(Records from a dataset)
◆ ◆ ◆ ◆ ◆
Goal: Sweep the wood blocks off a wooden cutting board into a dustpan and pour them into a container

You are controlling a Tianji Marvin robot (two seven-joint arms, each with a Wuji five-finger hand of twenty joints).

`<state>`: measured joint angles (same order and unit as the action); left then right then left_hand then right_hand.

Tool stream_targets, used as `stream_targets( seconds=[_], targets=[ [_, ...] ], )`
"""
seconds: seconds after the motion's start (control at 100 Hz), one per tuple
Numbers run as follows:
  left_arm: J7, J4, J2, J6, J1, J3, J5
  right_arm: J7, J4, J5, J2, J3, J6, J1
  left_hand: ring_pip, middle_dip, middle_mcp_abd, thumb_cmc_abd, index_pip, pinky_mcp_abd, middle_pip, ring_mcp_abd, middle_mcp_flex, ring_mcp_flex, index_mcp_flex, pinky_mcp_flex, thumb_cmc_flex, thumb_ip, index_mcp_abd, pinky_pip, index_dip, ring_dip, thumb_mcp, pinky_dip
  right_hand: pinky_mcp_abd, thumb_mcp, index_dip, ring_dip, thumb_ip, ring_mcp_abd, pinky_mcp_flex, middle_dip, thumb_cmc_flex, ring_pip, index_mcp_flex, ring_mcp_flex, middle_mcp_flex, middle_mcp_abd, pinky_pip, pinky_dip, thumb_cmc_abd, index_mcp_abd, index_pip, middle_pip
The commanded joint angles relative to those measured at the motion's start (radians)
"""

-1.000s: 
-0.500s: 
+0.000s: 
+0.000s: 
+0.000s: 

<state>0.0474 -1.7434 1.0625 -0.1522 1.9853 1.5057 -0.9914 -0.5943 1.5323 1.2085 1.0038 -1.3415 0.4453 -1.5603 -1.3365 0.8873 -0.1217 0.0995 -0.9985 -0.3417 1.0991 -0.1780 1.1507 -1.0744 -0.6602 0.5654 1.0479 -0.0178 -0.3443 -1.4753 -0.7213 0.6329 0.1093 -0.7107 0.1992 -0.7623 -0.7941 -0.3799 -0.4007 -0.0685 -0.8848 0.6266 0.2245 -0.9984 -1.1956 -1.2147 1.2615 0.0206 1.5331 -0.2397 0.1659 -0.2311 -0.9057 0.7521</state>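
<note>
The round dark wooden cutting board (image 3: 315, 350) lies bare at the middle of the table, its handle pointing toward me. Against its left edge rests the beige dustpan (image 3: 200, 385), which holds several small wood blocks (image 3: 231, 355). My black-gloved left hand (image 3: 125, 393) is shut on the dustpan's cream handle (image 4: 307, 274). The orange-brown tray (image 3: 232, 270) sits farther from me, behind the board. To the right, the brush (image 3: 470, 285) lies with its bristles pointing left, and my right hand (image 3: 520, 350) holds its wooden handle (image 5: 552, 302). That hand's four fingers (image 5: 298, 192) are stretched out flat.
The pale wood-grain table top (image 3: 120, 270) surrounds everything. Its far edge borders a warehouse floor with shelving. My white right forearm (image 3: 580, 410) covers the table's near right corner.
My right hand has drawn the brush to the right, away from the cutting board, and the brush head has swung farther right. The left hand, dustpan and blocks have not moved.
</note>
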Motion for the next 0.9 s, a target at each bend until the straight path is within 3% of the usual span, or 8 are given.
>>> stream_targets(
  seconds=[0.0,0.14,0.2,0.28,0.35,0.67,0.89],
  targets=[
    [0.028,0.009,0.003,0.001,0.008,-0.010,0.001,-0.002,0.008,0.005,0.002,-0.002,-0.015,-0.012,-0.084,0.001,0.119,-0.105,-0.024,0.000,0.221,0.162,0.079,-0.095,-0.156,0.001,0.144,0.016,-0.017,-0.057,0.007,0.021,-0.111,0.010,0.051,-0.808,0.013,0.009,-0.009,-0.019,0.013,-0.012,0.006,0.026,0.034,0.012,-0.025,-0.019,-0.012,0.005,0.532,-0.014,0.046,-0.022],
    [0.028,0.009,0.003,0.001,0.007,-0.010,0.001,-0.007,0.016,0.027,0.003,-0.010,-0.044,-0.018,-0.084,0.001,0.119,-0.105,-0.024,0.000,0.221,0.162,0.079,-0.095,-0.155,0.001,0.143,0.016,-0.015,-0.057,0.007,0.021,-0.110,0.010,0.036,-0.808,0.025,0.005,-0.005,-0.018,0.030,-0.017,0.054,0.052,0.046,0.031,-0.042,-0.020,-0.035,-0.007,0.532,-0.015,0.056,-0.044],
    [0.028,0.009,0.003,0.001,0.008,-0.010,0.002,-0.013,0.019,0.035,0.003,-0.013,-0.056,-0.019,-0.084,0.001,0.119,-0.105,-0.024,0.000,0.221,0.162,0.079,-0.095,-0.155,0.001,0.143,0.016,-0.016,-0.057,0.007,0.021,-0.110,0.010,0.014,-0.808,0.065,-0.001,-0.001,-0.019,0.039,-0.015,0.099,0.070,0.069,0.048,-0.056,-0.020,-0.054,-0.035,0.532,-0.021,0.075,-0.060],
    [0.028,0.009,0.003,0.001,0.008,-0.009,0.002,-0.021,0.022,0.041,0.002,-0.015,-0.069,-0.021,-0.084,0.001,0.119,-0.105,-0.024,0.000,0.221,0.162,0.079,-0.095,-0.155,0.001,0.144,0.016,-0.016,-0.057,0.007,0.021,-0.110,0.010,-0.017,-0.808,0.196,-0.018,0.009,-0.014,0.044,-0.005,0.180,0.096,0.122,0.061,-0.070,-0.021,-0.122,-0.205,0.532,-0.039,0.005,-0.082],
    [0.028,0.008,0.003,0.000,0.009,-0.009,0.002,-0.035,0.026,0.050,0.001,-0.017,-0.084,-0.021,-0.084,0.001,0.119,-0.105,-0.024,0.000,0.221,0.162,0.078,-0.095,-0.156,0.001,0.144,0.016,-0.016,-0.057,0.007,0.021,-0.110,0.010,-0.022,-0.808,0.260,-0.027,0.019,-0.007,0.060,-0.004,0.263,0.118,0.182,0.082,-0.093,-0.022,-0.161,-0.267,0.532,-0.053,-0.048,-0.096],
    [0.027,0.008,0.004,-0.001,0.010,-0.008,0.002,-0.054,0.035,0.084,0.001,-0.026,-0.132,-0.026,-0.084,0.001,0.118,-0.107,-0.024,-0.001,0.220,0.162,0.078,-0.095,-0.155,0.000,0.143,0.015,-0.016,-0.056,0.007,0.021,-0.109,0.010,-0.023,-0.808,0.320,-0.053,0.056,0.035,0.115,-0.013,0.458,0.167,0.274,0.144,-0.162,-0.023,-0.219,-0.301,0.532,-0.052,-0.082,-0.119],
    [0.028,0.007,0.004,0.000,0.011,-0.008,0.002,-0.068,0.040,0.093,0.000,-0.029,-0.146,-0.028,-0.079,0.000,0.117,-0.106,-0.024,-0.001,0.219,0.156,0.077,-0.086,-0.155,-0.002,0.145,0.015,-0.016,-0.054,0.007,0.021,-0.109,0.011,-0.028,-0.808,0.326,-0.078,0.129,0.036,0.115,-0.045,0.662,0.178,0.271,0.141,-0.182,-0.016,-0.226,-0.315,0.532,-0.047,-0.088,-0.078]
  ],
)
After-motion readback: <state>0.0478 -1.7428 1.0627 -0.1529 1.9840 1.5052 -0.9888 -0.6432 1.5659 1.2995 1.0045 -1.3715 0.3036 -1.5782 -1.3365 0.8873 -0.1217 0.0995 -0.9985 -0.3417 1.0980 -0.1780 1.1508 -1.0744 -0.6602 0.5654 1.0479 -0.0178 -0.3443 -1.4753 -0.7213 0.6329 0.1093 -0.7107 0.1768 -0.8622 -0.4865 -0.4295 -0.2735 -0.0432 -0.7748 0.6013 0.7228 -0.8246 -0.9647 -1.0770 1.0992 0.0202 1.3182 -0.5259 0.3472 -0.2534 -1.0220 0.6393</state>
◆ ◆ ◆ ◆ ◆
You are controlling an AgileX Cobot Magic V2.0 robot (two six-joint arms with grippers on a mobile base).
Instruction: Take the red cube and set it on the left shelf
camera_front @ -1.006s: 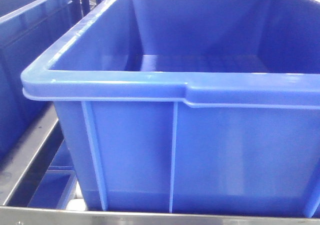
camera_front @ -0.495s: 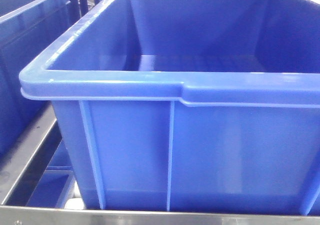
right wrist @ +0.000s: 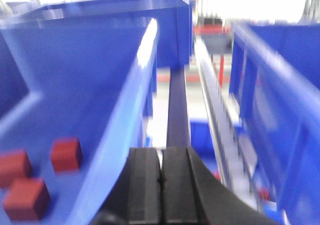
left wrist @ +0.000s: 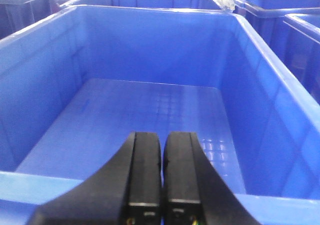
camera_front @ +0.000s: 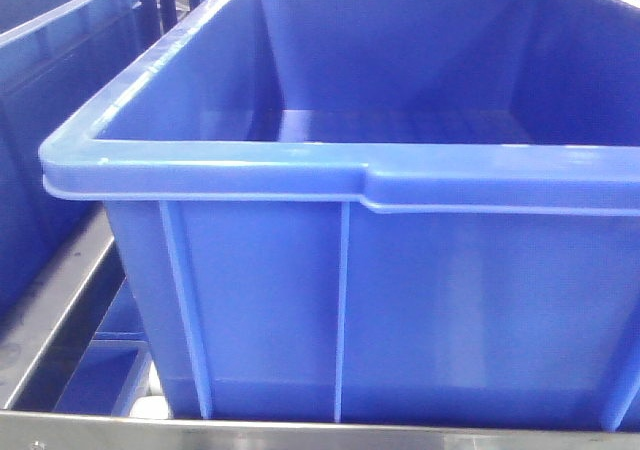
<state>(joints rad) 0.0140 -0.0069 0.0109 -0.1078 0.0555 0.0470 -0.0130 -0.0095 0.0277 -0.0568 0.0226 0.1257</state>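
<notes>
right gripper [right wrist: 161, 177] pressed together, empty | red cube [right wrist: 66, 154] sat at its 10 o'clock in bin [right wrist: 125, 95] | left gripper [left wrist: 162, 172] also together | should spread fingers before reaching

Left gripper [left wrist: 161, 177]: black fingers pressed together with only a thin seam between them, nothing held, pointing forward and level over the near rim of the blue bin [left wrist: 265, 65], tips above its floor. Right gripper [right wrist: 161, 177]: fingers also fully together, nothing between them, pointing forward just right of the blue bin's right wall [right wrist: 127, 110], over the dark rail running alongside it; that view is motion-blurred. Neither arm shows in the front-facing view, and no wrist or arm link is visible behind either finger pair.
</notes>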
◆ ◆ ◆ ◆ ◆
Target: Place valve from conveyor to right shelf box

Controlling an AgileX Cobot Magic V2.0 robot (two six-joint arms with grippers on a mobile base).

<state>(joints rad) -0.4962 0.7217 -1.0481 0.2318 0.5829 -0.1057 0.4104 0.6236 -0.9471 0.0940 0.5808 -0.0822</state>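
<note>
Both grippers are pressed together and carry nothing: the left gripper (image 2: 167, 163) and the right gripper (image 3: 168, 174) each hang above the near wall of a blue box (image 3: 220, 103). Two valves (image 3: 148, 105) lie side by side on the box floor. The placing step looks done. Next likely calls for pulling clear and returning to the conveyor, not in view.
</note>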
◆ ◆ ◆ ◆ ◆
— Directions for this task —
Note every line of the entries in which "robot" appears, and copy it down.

— Answer area —
You are controlling a Tianji Marvin robot (two seven-joint arms, each with a Wuji five-finger hand of twenty joints).
You are controlling an AgileX Cobot Magic V2.0 robot (two six-joint arms with grippers on a mobile base).
Controlling an AgileX Cobot Magic V2.0 robot (two six-joint arms with grippers on a mobile base).

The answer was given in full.